Seaborn: Distplot Supporting "Hue"?

Created on 12 Feb 2016 · 15Comments · Source: mwaskom/seaborn

Hi Michael,

Just curious if you ever plan to add "hue" to distplot (and maybe also jointplot)?

For some analysis, it's useful to have histogram further segmented based on another categorical variable, for instance:

sns.set_style("whitegrid")
fig = plt.figure()

# Histogram using Seaborn
# ax_hist = fig.add_subplot(212)
# ax_hist.set_ylabel("Entity Count")
# sns.distplot(
#     iris.petal_length,
#     hist=True,
#     kde=False,
#     rug=False,
#     bins=range(18,39,1),
#     hist_kws={
#         "cumulative": False,
#         "stacked": True,
#         "label": ["setosa", "versicolor", "virginica"],
#         "color": ["b", "g", "r"]},
#     kde_kws={
#         "cumulative": True},
#     ax = ax_hist)

# Histogram using matplotlib
ax_hist = fig.add_subplot(212)
ax_hist.set_ylabel("Entity Count")
ax_hist.hist(
    [iris[iris.species == "setosa"].sepal_width, 
     iris[iris.species == "versicolor"].sepal_width,
     iris[iris.species == "virginica"].sepal_width],
    stacked = True,
    rwidth = 1,
    label = ["setosa", "versicolor", "virginica"],
    color = ["g", "b", "r"],
    alpha = 0.7)

# Cumulative density curve
ax_kde = ax_hist.twinx()
ax_kde.set_ylabel("Cumulative Density (%)")
sns.distplot(
    iris.sepal_width, 
    kde=True,
    hist=False,
    kde_kws={
        "cumulative": True},
    color = "black",
    ax = ax_kde)
# ax_kde.yaxis.tick_right()
# ax_kde.yaxis.set_ticks_position('right')
ax_kde.grid(None)

# Box plot on top
ax_box = fig.add_subplot(211, sharex=ax_hist)
sns.boxplot(
    iris.sepal_width, 
    color = "r",
    ax = ax_box)

fig.set_size_inches(10, 10)

# sns.despine()

This is quite easy in matplotlib, but it's hard to maintain visual consistence blending Seaborn and native matplotlib charts.

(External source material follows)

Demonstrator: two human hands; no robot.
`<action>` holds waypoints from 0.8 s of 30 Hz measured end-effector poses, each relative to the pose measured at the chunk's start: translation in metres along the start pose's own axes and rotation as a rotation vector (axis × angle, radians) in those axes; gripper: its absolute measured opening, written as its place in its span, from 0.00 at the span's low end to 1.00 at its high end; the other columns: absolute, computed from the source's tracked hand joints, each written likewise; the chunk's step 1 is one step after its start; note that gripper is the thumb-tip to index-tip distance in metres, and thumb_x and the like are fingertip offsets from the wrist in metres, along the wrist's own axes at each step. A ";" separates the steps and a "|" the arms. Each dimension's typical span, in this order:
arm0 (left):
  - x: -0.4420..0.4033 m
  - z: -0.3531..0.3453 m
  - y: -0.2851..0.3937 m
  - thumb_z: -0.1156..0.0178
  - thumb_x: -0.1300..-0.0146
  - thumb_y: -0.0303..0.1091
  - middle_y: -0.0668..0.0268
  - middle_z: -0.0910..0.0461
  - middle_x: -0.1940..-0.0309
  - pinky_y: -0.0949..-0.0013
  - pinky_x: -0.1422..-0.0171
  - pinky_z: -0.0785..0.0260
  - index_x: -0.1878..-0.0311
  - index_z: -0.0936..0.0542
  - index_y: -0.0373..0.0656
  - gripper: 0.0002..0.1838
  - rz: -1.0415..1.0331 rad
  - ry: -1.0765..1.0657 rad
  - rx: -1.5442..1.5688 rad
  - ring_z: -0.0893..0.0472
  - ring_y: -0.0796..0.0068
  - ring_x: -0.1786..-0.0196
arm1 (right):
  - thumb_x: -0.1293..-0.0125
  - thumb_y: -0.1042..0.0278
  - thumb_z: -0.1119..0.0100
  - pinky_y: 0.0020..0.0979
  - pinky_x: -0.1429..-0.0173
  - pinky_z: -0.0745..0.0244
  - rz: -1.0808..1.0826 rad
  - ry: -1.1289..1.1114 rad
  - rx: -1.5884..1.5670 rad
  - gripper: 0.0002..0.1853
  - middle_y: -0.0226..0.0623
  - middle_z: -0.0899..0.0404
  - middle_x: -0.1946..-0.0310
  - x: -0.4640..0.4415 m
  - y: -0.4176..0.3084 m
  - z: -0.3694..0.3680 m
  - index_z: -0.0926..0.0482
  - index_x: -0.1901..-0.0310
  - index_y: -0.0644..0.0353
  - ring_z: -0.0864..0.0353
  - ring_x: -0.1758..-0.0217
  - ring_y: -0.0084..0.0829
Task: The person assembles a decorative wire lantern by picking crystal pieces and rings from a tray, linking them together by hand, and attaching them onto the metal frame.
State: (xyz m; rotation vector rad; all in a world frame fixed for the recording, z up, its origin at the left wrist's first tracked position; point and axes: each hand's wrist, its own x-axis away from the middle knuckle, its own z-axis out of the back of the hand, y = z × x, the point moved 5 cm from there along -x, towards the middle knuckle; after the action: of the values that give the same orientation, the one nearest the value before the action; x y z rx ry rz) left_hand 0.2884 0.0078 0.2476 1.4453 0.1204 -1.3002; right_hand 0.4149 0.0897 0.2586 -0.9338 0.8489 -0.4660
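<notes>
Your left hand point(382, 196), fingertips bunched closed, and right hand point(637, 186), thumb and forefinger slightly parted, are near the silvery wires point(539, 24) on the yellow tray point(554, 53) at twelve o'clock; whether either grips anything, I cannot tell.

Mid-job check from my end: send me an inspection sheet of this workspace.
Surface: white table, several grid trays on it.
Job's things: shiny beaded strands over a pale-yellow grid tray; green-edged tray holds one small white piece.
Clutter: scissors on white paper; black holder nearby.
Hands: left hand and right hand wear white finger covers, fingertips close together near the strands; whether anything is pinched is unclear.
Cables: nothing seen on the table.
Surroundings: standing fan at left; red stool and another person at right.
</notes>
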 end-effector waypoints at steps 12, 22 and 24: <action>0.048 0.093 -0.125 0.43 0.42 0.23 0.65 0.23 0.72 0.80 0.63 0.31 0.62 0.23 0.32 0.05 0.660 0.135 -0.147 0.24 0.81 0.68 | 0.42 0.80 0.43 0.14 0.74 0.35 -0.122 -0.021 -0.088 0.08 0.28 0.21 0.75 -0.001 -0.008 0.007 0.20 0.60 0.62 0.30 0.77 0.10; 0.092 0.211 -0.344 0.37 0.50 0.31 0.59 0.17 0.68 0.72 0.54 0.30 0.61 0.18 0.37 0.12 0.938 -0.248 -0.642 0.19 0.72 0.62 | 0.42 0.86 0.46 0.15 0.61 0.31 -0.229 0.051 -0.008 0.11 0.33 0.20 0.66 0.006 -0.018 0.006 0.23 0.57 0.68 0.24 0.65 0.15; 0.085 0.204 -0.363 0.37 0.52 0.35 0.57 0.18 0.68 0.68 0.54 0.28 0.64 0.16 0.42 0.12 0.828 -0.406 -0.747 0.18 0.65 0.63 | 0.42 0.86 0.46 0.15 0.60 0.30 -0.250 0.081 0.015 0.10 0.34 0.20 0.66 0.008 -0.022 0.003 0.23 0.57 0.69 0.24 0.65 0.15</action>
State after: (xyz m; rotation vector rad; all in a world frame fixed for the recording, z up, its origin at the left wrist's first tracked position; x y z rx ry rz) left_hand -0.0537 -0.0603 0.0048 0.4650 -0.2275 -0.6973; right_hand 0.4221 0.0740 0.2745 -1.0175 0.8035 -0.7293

I have tried various approach tinkering with distplot to no avail, please kindly advice.

Thank you!

Source

jameshu2008

👍27

Most helpful comment

g = sns.FacetGrid(df_rtn, hue="group")
g = g.map(sns.kdeplot, "variable")

g = sns.FacetGrid(df_rtn, hue="group")
g = g.map(sns.distplot, "variable")

citynorman on 3 Mar 2017

👍29

All 15 comments

Yes, this would definitely make for a fantastic addition to Seaborn - I was trying to do this just now, but I don't have @jameshu2008's skill with Matplotlib.

nsanthanam on 12 Jun 2016

Maybe eventually, but not in the near future.

mwaskom on 12 Jun 2016

If you want a hack for this for now, you can do this by passing a single column into sns.pairplot:

df = pd.DataFrame(np.random.randint(0, 10, (100, 2)), columns=["x", "y"])
sns.pairplot(df[["x", "y"]], hue="y", size=5)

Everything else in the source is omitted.